As fortes chuvas voltaram a alagar lavouras no Rio Grande do Sul, deixando produtores rurais com prejuízos significativos. Agricultores relatam perdas de plantações, morte de peixes, colmeias e gado em diversas regiões do estado.
Mais de 140 municípios foram afetados, com 25 cidades em situação de emergência e Jaguari em estado de calamidade pública, segundo boletim do governo estadual.
Prejuízos e relatos dos agricultores
As enchentes recentes causaram alagamentos em áreas rurais, destruindo plantações e impactando a criação de animais. Fabiano André Kappaun, de Candelária, teve sua propriedade ilhada e precisou alugar uma casa temporária para a família. Ele estima um investimento de ao menos R$ 100 mil para recuperar o solo, mas não possui o valor necessário e depende de financiamento para retomar o cultivo de soja e arroz. Seu irmão perdeu 10 cabeças de gado, levadas pelas águas.
Em Rio Pardo, Jardel Luis Eisenhardt conseguiu salvar o rebanho, mas perdeu toda a pastagem: cerca de 80% dos 45 hectares ficaram submersos. Para alimentar os animais até a recuperação da pastagem, prevista apenas para novembro, ele terá um gasto extra de R$ 150 mil.

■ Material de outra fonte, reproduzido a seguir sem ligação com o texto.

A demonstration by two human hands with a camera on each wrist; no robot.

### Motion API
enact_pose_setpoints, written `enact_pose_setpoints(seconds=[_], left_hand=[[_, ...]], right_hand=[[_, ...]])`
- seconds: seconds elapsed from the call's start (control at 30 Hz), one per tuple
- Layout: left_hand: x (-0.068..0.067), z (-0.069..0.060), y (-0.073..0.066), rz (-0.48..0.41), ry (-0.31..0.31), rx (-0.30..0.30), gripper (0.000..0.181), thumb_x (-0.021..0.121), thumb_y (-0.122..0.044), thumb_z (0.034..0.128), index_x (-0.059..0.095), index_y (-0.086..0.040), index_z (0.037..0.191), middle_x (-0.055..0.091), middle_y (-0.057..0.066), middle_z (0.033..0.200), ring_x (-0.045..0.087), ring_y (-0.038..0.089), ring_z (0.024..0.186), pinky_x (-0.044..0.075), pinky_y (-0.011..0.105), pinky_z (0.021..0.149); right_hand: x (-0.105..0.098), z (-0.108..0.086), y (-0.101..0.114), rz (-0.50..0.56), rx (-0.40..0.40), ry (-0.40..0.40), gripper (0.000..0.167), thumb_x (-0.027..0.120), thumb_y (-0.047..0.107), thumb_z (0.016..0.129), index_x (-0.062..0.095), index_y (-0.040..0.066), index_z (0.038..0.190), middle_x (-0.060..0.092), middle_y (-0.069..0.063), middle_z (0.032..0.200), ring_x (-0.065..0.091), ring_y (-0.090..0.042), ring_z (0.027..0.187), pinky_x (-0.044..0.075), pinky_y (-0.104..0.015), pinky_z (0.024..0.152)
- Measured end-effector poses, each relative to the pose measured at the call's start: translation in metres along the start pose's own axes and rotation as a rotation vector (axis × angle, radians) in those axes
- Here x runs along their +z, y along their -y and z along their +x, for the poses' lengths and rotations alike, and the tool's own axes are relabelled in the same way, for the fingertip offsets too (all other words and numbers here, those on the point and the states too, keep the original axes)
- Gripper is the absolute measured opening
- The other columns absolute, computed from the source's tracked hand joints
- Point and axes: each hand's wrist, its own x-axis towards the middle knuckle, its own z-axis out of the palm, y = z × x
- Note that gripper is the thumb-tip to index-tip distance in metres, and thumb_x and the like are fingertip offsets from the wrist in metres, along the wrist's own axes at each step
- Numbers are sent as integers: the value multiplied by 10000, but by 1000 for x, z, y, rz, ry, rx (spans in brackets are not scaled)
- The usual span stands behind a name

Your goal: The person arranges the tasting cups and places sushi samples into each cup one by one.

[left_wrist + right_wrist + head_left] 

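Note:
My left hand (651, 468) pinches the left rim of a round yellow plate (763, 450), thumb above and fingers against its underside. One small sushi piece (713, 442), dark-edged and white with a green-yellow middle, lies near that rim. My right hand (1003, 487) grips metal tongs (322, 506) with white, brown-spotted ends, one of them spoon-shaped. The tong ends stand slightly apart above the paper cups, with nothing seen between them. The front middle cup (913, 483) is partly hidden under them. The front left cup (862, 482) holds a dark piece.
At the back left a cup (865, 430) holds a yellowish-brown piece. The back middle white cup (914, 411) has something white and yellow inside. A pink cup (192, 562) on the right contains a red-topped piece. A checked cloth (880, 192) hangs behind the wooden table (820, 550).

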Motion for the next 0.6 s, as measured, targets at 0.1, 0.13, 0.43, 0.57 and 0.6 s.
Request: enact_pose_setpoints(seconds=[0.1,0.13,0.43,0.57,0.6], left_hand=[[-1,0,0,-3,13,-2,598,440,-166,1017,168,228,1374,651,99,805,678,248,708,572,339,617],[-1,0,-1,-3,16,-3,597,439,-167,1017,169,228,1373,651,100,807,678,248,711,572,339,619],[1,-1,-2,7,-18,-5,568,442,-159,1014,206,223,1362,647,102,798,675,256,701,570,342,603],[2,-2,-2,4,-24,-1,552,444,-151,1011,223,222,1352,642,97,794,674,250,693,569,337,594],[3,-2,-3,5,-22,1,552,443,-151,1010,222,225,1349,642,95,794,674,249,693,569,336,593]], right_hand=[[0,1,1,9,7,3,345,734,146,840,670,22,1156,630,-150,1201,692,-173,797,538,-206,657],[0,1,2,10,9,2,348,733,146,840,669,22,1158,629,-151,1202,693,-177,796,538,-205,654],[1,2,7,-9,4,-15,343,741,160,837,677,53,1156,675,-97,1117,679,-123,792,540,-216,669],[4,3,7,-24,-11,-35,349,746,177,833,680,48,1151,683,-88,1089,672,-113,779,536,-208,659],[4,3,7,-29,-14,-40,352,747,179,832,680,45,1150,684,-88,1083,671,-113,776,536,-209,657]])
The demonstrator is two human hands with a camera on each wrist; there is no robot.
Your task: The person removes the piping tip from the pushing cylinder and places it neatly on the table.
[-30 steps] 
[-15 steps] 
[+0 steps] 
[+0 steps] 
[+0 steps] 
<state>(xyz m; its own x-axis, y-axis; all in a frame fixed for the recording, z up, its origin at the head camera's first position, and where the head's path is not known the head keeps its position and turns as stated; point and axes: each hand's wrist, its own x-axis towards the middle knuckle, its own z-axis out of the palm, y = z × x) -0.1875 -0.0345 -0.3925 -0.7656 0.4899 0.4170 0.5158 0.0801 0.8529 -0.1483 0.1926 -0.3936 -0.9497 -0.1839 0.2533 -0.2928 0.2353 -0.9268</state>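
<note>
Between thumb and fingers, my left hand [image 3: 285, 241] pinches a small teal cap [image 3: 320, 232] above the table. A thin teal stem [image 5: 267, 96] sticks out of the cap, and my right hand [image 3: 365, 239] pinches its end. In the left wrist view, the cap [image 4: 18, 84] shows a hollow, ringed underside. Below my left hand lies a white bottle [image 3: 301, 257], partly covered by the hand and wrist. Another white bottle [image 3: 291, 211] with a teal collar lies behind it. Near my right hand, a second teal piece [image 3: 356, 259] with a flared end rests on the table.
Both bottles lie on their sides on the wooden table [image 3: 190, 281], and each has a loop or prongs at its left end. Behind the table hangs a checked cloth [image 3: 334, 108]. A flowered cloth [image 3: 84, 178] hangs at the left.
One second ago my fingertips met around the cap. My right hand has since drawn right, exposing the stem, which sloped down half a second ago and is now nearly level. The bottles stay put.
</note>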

Já Daniela Fernanda Hermes, também de Rio Pardo, viu as chuvas destruírem o plantio de hortaliças e frutas e perder toda a criação de peixes, cerca de 200 kg, após o açude romper. O custo para reconstruir o açude ultrapassa R$ 4 mil, além do prejuízo com a produção perdida.
Em Unistalda, João Maciel Lunardi Cogo perdeu parte das 187 colmeias, com prejuízo estimado em R$ 60 mil, incluindo a estrutura de produção de mel. Ele calcula que serão necessários de 2 a 3 anos para recuperar as perdas.
Impactos ambientais e econômicos
Além do impacto financeiro, as enchentes provocaram desequilíbrios ambientais, como contaminação de corpos d’água e morte de espécies aquáticas. Autoridades e agricultores buscam soluções para minimizar os danos e evitar novos episódios semelhantes.
Medidas emergenciais e apoio
O governo estadual anunciou medidas emergenciais, incluindo apoio financeiro e assistência técnica aos produtores afetados. Organizações locais também atuam para recuperar áreas atingidas e proteger recursos naturais.
Mais de 7 mil pessoas estão desabrigadas no estado. O boletim do governo do RS, divulgado na segunda-feira (24), confirma a extensão dos danos: 140 municípios afetados, 25 cidades em situação de emergência e Jaguari em estado de calamidade pública.
Produtores relatam que, pelo segundo ano consecutivo, enfrentam perdas causadas por chuvas intensas, agravando a sensação de insegurança e instabilidade no campo. “Ano passado foi 10 vezes pior. Ainda tem coisas do ano passado que tá para consertar. Perdemos tudo”, desabafa Fabiano André Kappaun.
Os prejuízos se acumulam e a recuperação é lenta, com agricultores preocupados com a instabilidade climática e a dificuldade de acesso a recursos para reconstrução.